*Task brief*: Restate the listing below word for word; no pictures belong in the copy.

*Provided material*:
====

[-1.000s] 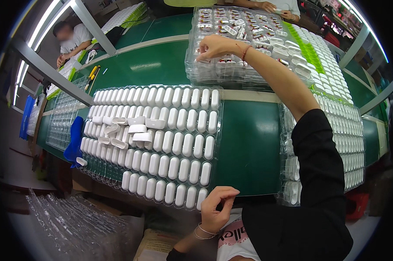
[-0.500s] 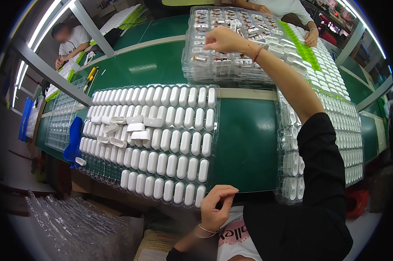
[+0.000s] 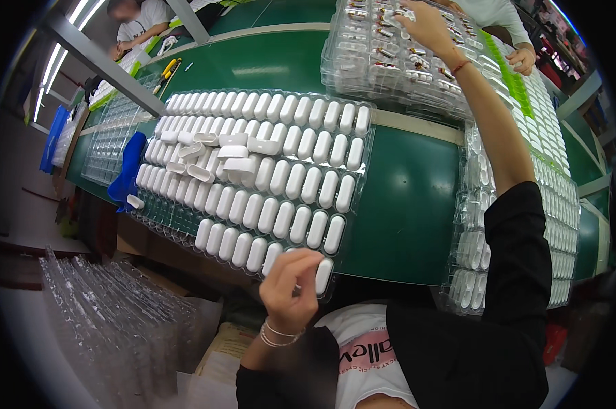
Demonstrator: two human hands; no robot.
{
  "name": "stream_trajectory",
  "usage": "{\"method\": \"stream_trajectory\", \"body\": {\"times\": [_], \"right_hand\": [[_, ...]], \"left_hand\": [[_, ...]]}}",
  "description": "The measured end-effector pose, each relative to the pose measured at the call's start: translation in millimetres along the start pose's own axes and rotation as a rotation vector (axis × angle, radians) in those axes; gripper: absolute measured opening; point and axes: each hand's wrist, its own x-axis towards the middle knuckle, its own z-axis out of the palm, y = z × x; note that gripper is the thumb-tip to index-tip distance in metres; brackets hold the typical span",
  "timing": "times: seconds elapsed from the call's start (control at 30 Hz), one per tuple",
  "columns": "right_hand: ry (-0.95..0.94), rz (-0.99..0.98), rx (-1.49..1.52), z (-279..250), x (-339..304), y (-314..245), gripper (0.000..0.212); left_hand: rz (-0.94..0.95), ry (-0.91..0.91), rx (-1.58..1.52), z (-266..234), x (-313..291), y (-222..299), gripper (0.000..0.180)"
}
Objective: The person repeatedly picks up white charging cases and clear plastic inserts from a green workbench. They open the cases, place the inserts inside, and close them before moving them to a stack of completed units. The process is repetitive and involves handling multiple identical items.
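My left hand (image 3: 291, 285) is closed in a pinch over the near right corner of a clear plastic tray (image 3: 366, 161). Its fingertips are beside a white oval case (image 3: 325, 276), and whatever they hold, if anything, is hidden. Rows of similar white cases fill most of this tray. On top of them lies a loose heap of open white shells (image 3: 238, 168). My right arm stretches far across the table. At its end my right hand (image 3: 427, 28) dips with bent fingers into a stack of clear trays (image 3: 352, 80) holding small parts; its fingertips are too small to read.
More trays of white cases (image 3: 550, 204) stand on the right, with a bright green strip (image 3: 516, 82) behind. A blue object (image 3: 127, 170) lies at the tray's left edge. Clear trays (image 3: 117, 320) are stacked at lower left. Co-workers' hands (image 3: 522, 60) are across the table.
The view has shifted, and the scene appears tilted. My right hand has moved right and farther over the tray stack. My left hand has gone left, from the table edge onto the case tray's corner.
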Motion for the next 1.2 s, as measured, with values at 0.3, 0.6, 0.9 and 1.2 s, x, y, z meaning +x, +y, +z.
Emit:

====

*Exercise output*:
[-1.000s] 
[-0.500s] 
[+0.000s] 
Demonstrator: two human hands; no robot.
{
  "name": "stream_trajectory",
  "usage": "{\"method\": \"stream_trajectory\", \"body\": {\"times\": [_], \"right_hand\": [[_, ...]], \"left_hand\": [[_, ...]]}}",
  "description": "The measured end-effector pose, each relative to the pose measured at the call's start: translation in millimetres along the start pose's own axes and rotation as a rotation vector (axis × angle, radians) in those axes; gripper: absolute measured opening; point and axes: each hand's wrist, its own x-axis towards the middle knuckle, its own z-axis out of the palm, y = z × x; note that gripper is the thumb-tip to index-tip distance in metres; brackets hold the typical span",
  "timing": "times: seconds elapsed from the call's start (control at 30 Hz), one per tuple",
  "columns": "right_hand: ry (-0.95..0.94), rz (-0.99..0.98), rx (-1.49..1.52), z (-279..250), x (-339..304), y (-314..245), gripper (0.000..0.212); left_hand: rz (-0.94..0.95), ry (-0.91..0.91), rx (-1.58..1.52), z (-266..234), x (-313..291), y (-222..299), gripper (0.000..0.180)"
}
Objective: The person repeatedly picks up white charging cases and clear plastic inserts from a green workbench. They open the cases, place the inserts inside, and close them before moving them to a stack of completed units. The process is repetitive and involves handling multiple identical items.
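My left hand (image 3: 291, 285) is closed in a pinch over the near right corner of a clear plastic tray (image 3: 366, 161). Its fingertips are beside a white oval case (image 3: 325, 276), and whatever they hold, if anything, is hidden. Rows of similar white cases fill most of this tray. On top of them lies a loose heap of open white shells (image 3: 238, 168). My right arm stretches far across the table. At its end my right hand (image 3: 427, 28) dips with bent fingers into a stack of clear trays (image 3: 352, 80) holding small parts; its fingertips are too small to read.
More trays of white cases (image 3: 550, 204) stand on the right, with a bright green strip (image 3: 516, 82) behind. A blue object (image 3: 127, 170) lies at the tray's left edge. Clear trays (image 3: 117, 320) are stacked at lower left. Co-workers' hands (image 3: 522, 60) are across the table.
The view has shifted, and the scene appears tilted. My right hand has moved right and farther over the tray stack. My left hand has gone left, from the table edge onto the case tray's corner.
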Motion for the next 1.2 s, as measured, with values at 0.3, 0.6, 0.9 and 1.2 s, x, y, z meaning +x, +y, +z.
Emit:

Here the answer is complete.